(REQUIREMENT): Within the listing below, the lines to output run from the one containing "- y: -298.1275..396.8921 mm" through the one containing "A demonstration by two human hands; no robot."; copy them exactly and nothing else.

(RAW DATA):
------------------------------------

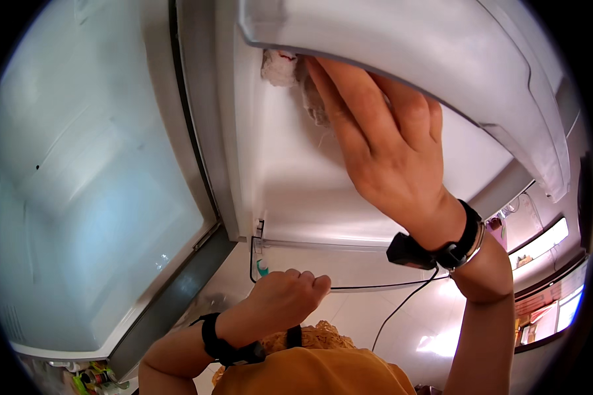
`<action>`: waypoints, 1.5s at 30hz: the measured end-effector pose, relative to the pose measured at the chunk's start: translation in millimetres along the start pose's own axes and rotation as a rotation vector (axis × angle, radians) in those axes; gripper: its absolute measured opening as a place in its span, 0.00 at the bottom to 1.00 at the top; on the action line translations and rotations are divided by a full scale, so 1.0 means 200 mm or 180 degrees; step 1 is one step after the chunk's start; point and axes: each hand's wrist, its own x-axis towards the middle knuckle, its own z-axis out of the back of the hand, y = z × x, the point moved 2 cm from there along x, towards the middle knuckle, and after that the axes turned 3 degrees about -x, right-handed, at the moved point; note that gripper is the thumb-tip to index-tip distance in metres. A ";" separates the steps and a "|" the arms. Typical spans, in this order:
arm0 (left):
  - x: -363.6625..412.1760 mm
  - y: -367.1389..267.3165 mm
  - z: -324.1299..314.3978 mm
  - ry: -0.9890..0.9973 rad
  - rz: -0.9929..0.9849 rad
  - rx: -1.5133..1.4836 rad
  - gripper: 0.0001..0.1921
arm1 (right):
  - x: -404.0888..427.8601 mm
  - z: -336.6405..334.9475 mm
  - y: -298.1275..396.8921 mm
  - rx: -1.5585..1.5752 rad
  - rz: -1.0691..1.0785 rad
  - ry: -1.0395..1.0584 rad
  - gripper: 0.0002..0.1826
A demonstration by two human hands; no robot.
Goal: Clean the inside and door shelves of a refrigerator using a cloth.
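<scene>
My right hand point(390, 128) reaches up under a white door shelf point(375, 39), its fingers pressing a crumpled, damp-looking whitish cloth point(280, 69) against the white inner liner point(301, 163) of an open refrigerator door. A red mark or stitch shows on one end of the cloth. The shelf's edge hides the fingertips. In front of my chest, my left hand point(289, 298) is curled into a loose fist, with nothing visible in it. Both wrists wear black straps with small black devices.
The refrigerator's pale interior point(89, 173) fills the left side, bordered by a grey frame point(197, 98). A black wire door rail point(385, 285) runs below the liner. A thin cable point(400, 311) hangs from my right wrist device. Bottles and packages point(94, 377) stand at lower left.
</scene>
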 end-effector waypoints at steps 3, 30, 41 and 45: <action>-0.01 0.01 0.00 0.0073 0.0025 0.0011 0.05 | -0.09 0.08 -0.06 -0.0175 -0.0038 0.0318 0.24; 0.07 -0.03 0.00 -0.0016 0.0147 -0.0019 0.12 | -0.79 0.30 -0.69 -0.1137 -0.0569 0.1036 0.26; 0.09 -0.05 0.04 0.0122 0.0291 -0.0039 0.11 | -0.69 0.29 -0.68 -0.0702 -0.0052 0.0700 0.22; 0.09 -0.05 0.02 0.0145 0.0171 0.0127 0.11 | -0.84 0.41 -0.79 -0.1396 -0.0377 0.1246 0.21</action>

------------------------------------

(YOUR SOLUTION):
  - y: -298.1275..396.8921 mm
  - rx: -1.5585..1.5752 rad
  - rz: -1.0691..1.0785 rad
  - ry: -1.0395..1.0584 rad
  - gripper: 0.0002..0.1826
A demonstration by two human hands; no robot.

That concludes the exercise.